En novembre 2011, la Société d’histoire de Montmagny l’a honoré et invité à donner une conférence lors de son souper annuel, qui avait réuni quelque 130 personnes. 

Vie bien remplie

M. Boulanger a eu une vie bien remplie. Il concrétisera, entre autres, son rêve de devenir pilote après la Guerre en passant sa licence civile. Entre autres, il fonda en 1946, Montmagny Air Service, mais l’entreprise n’eut pas le succès escompté.

Après avoir occupé peu de temps un emploi de maître de poste à Montmagny, il devint représentant commercial pour une compagnie. C’est aux commandes d’un avion qu’il allait visiter ses clients éloignés.

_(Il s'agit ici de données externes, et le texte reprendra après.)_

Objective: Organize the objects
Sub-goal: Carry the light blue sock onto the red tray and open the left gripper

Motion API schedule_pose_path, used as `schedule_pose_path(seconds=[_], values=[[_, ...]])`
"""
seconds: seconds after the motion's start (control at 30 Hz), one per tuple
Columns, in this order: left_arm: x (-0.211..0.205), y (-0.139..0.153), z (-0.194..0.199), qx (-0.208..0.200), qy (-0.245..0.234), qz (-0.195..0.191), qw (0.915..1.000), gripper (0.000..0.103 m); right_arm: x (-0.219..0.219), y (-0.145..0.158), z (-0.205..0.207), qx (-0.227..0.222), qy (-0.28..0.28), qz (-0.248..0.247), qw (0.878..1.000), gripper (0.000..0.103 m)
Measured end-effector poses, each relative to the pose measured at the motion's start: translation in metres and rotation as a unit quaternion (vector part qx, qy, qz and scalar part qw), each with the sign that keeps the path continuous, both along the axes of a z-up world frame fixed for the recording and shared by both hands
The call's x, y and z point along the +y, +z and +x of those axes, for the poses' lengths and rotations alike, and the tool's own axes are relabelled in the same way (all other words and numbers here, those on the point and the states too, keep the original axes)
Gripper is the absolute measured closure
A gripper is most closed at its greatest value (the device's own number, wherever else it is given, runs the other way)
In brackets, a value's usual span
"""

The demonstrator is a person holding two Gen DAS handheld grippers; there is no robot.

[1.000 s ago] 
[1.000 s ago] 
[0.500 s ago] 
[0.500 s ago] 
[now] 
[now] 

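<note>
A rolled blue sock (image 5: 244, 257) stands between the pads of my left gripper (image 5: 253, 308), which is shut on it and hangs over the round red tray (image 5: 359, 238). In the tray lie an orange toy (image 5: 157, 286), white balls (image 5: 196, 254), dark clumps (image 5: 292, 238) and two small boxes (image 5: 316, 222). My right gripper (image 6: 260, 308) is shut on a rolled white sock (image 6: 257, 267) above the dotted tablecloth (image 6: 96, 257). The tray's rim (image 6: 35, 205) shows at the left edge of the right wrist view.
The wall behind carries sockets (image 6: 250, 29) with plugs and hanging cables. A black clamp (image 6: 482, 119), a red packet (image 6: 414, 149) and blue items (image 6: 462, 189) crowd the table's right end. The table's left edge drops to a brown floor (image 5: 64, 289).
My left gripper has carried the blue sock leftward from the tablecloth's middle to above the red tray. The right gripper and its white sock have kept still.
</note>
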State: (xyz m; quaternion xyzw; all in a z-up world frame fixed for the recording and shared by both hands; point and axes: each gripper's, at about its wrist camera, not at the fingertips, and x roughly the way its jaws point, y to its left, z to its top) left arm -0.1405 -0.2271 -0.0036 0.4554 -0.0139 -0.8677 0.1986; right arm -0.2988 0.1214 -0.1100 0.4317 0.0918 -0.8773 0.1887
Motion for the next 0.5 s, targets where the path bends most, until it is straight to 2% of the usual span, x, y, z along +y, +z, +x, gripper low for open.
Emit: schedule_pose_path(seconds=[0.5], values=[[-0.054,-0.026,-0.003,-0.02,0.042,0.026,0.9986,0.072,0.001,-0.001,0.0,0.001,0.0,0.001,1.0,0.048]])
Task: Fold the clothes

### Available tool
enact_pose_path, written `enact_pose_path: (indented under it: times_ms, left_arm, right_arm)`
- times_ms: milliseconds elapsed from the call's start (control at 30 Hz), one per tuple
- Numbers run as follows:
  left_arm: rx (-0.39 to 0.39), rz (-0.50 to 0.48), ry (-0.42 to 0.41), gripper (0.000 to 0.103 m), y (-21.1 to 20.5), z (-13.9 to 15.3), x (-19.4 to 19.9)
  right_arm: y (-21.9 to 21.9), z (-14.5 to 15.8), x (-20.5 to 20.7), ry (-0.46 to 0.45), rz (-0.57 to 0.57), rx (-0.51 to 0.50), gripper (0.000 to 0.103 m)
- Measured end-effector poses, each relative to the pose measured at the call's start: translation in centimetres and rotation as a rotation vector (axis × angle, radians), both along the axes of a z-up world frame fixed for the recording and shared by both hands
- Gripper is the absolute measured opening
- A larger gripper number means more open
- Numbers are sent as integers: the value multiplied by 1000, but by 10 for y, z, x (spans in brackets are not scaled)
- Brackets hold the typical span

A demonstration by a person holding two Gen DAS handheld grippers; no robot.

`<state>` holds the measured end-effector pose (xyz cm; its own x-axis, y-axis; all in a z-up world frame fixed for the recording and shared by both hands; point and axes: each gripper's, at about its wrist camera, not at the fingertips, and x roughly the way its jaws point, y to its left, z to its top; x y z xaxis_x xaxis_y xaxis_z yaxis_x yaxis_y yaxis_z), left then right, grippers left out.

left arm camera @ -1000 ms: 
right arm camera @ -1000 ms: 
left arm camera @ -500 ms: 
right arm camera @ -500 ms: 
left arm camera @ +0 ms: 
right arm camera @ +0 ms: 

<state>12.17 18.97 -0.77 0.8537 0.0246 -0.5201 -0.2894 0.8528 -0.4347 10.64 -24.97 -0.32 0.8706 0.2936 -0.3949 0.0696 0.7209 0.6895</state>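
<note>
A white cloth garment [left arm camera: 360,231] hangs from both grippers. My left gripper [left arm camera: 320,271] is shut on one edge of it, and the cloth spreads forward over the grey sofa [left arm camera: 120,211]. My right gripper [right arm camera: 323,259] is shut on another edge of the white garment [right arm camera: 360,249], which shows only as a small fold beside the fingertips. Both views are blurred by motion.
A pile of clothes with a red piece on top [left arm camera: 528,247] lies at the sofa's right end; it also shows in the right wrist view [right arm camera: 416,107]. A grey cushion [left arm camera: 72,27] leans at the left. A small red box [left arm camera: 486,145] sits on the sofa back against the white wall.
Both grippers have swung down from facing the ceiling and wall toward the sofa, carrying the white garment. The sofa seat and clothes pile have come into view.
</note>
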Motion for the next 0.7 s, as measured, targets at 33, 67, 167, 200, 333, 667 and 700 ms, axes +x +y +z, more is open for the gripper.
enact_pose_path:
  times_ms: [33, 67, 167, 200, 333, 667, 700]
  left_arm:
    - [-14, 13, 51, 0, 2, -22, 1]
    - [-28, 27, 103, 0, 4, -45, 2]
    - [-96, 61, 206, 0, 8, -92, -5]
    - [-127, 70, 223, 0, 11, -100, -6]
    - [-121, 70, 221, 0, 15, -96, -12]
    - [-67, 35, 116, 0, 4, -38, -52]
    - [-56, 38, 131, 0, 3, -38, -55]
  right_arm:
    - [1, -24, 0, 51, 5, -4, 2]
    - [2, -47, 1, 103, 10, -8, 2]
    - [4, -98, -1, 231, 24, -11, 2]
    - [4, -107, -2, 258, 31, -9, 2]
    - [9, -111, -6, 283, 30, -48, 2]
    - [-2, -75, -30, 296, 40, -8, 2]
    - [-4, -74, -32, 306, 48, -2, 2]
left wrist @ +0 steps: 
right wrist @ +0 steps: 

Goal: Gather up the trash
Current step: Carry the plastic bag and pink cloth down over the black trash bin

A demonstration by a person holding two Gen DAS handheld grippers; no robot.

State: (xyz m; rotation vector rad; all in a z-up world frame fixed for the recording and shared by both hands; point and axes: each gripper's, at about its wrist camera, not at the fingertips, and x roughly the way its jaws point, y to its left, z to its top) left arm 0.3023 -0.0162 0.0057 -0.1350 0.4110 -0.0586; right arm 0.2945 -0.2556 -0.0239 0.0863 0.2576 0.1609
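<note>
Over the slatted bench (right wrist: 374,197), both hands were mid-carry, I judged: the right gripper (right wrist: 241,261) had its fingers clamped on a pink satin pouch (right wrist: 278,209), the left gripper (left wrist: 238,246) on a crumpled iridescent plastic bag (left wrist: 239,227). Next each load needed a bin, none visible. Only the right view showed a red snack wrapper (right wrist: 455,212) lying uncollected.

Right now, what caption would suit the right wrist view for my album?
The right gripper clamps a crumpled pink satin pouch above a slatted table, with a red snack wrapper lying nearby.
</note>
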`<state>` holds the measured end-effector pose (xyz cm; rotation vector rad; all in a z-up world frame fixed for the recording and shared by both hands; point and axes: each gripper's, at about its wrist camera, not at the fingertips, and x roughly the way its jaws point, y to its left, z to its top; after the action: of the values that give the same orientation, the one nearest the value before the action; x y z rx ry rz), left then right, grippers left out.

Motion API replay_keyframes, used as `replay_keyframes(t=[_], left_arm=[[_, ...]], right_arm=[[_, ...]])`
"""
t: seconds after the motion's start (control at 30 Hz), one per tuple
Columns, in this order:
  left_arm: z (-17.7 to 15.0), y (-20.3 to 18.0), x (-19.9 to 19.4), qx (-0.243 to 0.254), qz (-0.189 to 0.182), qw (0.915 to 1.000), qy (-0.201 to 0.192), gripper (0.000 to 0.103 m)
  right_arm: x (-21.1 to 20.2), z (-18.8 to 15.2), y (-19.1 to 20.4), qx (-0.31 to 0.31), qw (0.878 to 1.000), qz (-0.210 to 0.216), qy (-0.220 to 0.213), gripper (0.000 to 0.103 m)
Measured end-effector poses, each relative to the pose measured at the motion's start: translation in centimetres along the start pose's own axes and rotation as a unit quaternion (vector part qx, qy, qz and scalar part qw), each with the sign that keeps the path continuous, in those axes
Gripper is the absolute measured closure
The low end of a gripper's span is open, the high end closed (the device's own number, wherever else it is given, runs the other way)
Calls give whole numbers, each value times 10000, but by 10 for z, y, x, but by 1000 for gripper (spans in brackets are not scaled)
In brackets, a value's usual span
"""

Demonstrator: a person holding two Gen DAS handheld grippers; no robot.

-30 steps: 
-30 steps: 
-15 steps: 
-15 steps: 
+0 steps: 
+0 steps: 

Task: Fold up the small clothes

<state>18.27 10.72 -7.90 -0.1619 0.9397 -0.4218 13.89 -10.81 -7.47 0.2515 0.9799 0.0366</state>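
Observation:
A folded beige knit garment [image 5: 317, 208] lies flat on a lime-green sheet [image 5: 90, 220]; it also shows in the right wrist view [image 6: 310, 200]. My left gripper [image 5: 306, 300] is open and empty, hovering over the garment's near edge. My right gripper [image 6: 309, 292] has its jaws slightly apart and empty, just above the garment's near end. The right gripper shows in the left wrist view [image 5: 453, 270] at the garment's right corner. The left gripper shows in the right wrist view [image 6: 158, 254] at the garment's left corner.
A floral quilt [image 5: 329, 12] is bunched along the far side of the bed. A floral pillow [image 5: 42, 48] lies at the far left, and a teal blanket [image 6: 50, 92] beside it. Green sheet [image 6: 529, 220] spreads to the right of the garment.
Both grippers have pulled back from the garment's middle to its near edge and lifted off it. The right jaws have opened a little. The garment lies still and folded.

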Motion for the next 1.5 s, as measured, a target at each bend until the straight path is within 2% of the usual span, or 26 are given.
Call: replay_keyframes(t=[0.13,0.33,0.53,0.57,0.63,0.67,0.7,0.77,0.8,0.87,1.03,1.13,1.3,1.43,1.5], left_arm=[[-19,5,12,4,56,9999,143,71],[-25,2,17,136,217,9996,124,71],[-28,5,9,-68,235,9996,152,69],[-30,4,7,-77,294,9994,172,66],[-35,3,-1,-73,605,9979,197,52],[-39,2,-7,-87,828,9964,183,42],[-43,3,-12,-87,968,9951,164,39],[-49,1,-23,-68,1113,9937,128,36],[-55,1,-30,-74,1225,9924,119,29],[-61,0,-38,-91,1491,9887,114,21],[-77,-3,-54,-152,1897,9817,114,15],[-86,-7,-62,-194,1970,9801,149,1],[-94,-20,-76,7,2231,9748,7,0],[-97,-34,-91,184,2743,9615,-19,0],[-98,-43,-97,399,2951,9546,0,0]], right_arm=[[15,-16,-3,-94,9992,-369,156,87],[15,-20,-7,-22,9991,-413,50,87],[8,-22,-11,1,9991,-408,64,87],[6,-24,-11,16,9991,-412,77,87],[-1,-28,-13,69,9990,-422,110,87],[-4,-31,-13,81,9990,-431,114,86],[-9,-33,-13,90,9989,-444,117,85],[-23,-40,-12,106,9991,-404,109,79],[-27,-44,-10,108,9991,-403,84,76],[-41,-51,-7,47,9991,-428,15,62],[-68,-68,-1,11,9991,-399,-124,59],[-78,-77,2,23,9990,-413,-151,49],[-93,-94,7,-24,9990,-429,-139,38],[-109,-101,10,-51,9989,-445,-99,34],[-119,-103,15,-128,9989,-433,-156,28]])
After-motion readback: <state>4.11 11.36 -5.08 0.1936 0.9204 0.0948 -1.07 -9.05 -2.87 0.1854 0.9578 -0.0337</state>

En 1960, son épouse Marie-Eileen Rees, ouvre l’agence de voyages sherbrookoise Escapade, dont il fut le directeur-général. En 1971, M. Boulanger fonda, aussi à Sherbrooke, le Club de l’aéronef expérimental. Entre autres activités reliées à l’aviation, il démarra la compagnie Dédalius Aviation, spécialisée dans la fabrication d’ailes pour avions ultralégers. Il construisit lui-même quatre avions expérimentaux, pilota un planeur. Il fut intronisé au Panthéon de l’Air et de l’Espace, en 2008.

Se rappeler à Montmagny

En entrevue au cimetière, son fils Philippe a mentionné que des contacts ont récemment eu lieu avec des personnes du milieu municipal de Montmagny dans le but d’officiellement honorer la mémoire de M. Boulanger.

« Donner son nom à l’une des salles de la bibliothèque pourrait être une très bonne idée », de suggérer Nicolas Paquin, auteur du roman Sous le feu de l’ennemi, qui a côtoyé Gilbert Boulanger. Un événement pourrait avoir lieu en septembre.

Voilà, M. Boulanger repose maintenant en paix dans sa terre natale. Ii ne reste plus aux Magnymontois qu’à lui accorder une place dans leur mémoire collective.